Complete, exact copies of all entries are needed.
::: RECORDS SUPPLIED
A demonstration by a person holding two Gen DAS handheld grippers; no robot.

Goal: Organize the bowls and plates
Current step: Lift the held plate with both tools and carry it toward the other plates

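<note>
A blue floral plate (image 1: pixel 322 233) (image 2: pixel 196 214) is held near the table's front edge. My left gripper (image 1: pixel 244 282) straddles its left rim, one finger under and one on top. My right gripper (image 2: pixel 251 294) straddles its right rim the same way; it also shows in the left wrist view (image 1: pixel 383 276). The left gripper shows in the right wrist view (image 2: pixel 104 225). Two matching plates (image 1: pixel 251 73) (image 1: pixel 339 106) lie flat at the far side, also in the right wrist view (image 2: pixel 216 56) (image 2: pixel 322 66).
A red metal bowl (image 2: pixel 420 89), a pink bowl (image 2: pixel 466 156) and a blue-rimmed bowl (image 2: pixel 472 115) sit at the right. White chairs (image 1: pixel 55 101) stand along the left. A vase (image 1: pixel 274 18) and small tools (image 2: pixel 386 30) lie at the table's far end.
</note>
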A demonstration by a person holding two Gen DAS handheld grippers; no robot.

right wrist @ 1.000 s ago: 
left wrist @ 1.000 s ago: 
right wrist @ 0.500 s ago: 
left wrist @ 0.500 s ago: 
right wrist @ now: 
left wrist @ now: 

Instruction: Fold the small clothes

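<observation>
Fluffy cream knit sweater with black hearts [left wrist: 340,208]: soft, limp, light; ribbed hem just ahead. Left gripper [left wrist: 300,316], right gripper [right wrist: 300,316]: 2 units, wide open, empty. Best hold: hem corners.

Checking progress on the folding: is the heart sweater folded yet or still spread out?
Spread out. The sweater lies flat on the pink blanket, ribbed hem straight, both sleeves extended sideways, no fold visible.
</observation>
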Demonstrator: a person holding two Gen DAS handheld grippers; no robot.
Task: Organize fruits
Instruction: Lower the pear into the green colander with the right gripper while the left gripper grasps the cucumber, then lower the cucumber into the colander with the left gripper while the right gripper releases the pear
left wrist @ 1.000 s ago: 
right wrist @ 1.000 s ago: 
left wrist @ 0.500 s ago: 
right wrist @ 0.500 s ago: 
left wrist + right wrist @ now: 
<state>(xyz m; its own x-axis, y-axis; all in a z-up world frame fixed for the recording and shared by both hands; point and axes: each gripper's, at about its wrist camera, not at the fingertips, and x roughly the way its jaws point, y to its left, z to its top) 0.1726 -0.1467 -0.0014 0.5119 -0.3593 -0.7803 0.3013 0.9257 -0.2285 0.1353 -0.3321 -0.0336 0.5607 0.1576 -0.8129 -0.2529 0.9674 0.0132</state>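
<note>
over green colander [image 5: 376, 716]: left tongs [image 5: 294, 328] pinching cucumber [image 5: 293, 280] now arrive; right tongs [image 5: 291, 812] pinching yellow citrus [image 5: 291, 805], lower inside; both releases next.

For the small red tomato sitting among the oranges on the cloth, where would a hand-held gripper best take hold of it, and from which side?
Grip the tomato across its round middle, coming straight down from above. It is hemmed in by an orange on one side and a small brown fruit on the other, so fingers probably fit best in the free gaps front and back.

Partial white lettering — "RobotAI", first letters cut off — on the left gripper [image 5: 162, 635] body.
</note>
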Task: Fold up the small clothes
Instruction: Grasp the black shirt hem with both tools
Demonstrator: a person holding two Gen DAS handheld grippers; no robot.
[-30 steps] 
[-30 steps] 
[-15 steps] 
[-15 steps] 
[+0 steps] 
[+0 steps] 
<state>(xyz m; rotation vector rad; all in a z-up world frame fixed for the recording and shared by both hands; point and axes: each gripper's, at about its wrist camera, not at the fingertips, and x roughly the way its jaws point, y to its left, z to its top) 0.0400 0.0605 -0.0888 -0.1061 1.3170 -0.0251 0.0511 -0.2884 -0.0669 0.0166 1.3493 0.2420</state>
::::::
SOLUTION:
A demonstration by a person holding two Gen DAS handheld grippers; no robot.

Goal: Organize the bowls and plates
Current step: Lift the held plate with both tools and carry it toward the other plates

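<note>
A blue floral plate (image 1: pixel 322 233) (image 2: pixel 196 214) is held near the table's front edge. My left gripper (image 1: pixel 244 282) straddles its left rim, one finger under and one on top. My right gripper (image 2: pixel 251 294) straddles its right rim the same way; it also shows in the left wrist view (image 1: pixel 383 276). The left gripper shows in the right wrist view (image 2: pixel 104 225). Two matching plates (image 1: pixel 251 73) (image 1: pixel 339 106) lie flat at the far side, also in the right wrist view (image 2: pixel 216 56) (image 2: pixel 322 66).
A red metal bowl (image 2: pixel 420 89), a pink bowl (image 2: pixel 466 156) and a blue-rimmed bowl (image 2: pixel 472 115) sit at the right. White chairs (image 1: pixel 55 101) stand along the left. A vase (image 1: pixel 274 18) and small tools (image 2: pixel 386 30) lie at the table's far end.
</note>
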A demonstration by a person holding two Gen DAS handheld grippers; no robot.

right wrist @ 1.000 s ago: 
left wrist @ 1.000 s ago: 
right wrist @ 0.500 s ago: 
left wrist @ 0.500 s ago: 
right wrist @ now: 
left wrist @ now: 

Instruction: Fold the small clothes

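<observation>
Fluffy cream knit sweater with black hearts [left wrist: 340,208]: soft, limp, light; ribbed hem just ahead. Left gripper [left wrist: 300,316], right gripper [right wrist: 300,316]: 2 units, wide open, empty. Best hold: hem corners.

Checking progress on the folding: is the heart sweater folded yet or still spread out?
Spread out. The sweater lies flat on the pink blanket, ribbed hem straight, both sleeves extended sideways, no fold visible.
</observation>
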Demonstrator: a person holding two Gen DAS handheld grippers; no robot.
Task: Organize fruits
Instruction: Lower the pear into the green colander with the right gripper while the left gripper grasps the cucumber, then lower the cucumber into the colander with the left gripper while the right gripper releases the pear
left wrist @ 1.000 s ago: 
right wrist @ 1.000 s ago: 
left wrist @ 0.500 s ago: 
right wrist @ 0.500 s ago: 
left wrist + right wrist @ now: 
<state>(xyz m; its own x-axis, y-axis; all in a z-up world frame fixed for the recording and shared by both hands; point and axes: each gripper's, at about its wrist camera, not at the fingertips, and x roughly the way its jaws point, y to its left, z to its top) 0.1726 -0.1467 -0.0014 0.5119 -0.3593 -0.7803 0.3013 0.9257 -0.2285 0.1353 -0.3321 -0.0336 0.5607 0.1576 -0.8129 -0.2529 0.9674 0.0132</state>
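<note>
over green colander [image 5: 376, 716]: left tongs [image 5: 294, 328] pinching cucumber [image 5: 293, 280] now arrive; right tongs [image 5: 291, 812] pinching yellow citrus [image 5: 291, 805], lower inside; both releases next.

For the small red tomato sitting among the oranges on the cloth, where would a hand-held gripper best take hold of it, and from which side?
Grip the tomato across its round middle, coming straight down from above. It is hemmed in by an orange on one side and a small brown fruit on the other, so fingers probably fit best in the free gaps front and back.

Partial white lettering — "RobotAI", first letters cut off — on the left gripper [image 5: 162, 635] body.
</note>
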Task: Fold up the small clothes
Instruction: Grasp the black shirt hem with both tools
Demonstrator: a person holding two Gen DAS handheld grippers; no robot.
[-30 steps] 
[-30 steps] 
[-15 steps] 
[-15 steps] 
[+0 steps] 
[+0 steps] 
<state>(xyz m; rotation vector rad; all in a z-up world frame fixed for the recording and shared by both hands; point and axes: each gripper's, at about its wrist camera, not at the fingertips, and x roughly the way its jaws point, y to its left, z to its top) 0.0400 0.0605 -0.0888 -0.1061 1.3170 -0.0251 0.0511 -0.2884 -0.0669 0.0166 1.3493 0.2420</state>

Apart from this answer, nothing more is required.